Speech Synthesis; Pitch Detection and Vocoders Tai-Shih Chi ( 冀泰石 ) Department of Communication Engineering National Chiao Tung University May. 29, 2008
Speech Synthesis Basic components of the text-to-speech synthesis: Text preprocessing: translation with ambiguities resolved, e.g., Dr. Doctor or Drive. Text to phonetic-prosodic translation: processed text is parsed into groups to determine semantic structures, then to generate prosodic information (pitch, duration and amplitude, etc.). By some researchers opinions, this component is the source of the most disturbing errors in current TTS systems. Speech synthesis. Speech synthesis is done with one of the following approaches: Articulatory synthesis: physical models for articulators and their movements (Coker and colleagues, 1968, 1976, 1992). This is not practical due to the difficulty of deriving the physical parameters and the huge computational load. Source-filter synthesis (formant synthesis): a formant is usually represented by a second-order filter and formants are used to characterize the spectral shape. Sometimes, the spectral characteristics have been specified in terms of the short term cepstrum or linear prediction coefficients. Concatenative synthesis: direct-time waveform storage and parametric storage for speech segments have become more common in recent years since data storage is getting cheaper.
Formant Synthesizers OVE II synthesizer (Fant et al., 1962): Formant resonators in cascade. Top branch: vowels, semivowels and whispered vowels. Middle branch: nasals Bottom branch: fricatives, plosives.
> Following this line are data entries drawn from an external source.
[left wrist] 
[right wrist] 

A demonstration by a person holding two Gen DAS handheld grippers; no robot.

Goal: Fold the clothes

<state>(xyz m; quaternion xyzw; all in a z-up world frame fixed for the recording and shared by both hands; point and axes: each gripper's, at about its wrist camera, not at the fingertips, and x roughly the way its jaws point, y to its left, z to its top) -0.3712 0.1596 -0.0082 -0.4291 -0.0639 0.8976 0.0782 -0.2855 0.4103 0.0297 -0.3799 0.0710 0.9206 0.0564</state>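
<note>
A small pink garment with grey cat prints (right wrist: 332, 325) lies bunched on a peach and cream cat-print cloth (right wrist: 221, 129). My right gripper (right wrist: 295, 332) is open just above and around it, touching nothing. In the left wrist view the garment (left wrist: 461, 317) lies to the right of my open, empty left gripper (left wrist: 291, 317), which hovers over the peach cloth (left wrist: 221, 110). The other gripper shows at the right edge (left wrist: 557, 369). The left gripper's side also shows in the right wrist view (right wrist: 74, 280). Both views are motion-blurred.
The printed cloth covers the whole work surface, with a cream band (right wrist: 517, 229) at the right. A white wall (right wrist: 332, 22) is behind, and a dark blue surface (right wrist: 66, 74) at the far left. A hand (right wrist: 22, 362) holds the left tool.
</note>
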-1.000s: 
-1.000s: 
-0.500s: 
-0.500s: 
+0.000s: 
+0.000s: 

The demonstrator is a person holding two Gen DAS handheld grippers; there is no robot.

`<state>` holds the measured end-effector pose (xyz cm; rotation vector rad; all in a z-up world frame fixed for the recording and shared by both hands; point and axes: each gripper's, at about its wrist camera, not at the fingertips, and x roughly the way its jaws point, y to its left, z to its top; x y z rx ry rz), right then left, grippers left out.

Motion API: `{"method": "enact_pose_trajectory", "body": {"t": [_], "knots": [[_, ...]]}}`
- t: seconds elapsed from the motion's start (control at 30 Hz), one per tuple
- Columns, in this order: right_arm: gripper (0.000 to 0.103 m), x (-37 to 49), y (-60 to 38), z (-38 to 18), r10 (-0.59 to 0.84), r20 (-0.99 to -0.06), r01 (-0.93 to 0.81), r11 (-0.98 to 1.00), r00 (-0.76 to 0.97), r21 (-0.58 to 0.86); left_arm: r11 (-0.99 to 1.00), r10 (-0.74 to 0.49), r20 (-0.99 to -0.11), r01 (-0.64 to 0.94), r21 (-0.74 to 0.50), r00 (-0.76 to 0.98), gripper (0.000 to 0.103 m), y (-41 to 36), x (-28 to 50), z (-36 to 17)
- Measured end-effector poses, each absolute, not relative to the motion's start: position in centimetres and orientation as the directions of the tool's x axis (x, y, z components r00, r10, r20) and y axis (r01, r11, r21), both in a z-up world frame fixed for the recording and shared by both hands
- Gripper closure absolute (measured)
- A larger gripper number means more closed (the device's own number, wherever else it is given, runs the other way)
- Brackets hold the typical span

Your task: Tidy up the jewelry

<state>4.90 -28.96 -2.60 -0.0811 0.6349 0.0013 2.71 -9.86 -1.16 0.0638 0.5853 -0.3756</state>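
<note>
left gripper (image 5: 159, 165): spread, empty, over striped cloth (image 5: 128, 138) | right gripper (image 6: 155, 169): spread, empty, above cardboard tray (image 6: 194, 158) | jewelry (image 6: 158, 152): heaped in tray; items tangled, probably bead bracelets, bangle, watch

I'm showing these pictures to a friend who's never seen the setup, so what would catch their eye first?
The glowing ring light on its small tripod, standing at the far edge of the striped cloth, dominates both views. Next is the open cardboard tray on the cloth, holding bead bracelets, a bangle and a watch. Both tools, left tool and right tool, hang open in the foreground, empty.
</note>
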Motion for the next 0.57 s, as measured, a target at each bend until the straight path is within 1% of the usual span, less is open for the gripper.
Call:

Such structure more closely resembles human vocal tract.
Formant Synthesizers (cont.) Holmes synthesizer (Holmes, 1973): Formant resonators in parallel. 6 db/octave high-pass filter represents the radiation characteristic of the mouthto-air junction. -12 db/octave low-pass filter gives an approximation to the spectrum of the glottal waveform. All formant filters are individually controlled to produce all possible sounds. Synthesizer developed by Dennis Klatt (1980): a compromise between Fant and Holmes by using cascade formant resonators for voiced sounds and parallel formant resonators for fricative sounds.
Other source-filter synthesizer structures Other configurations: All-pole synthesizers, derived from LPC analysis. All-zero synthesizers, derived from cepstral analysis. Fixed poles and variable zeros, derived from channel vocoder analysis: the channel vocoder consists of a relative large number (14-30) of fixed bandpass filters fixed poles. The positions of the zeros vary with the weights. Variable poles and variable zeros, derived from a parallel-formant synthesizer.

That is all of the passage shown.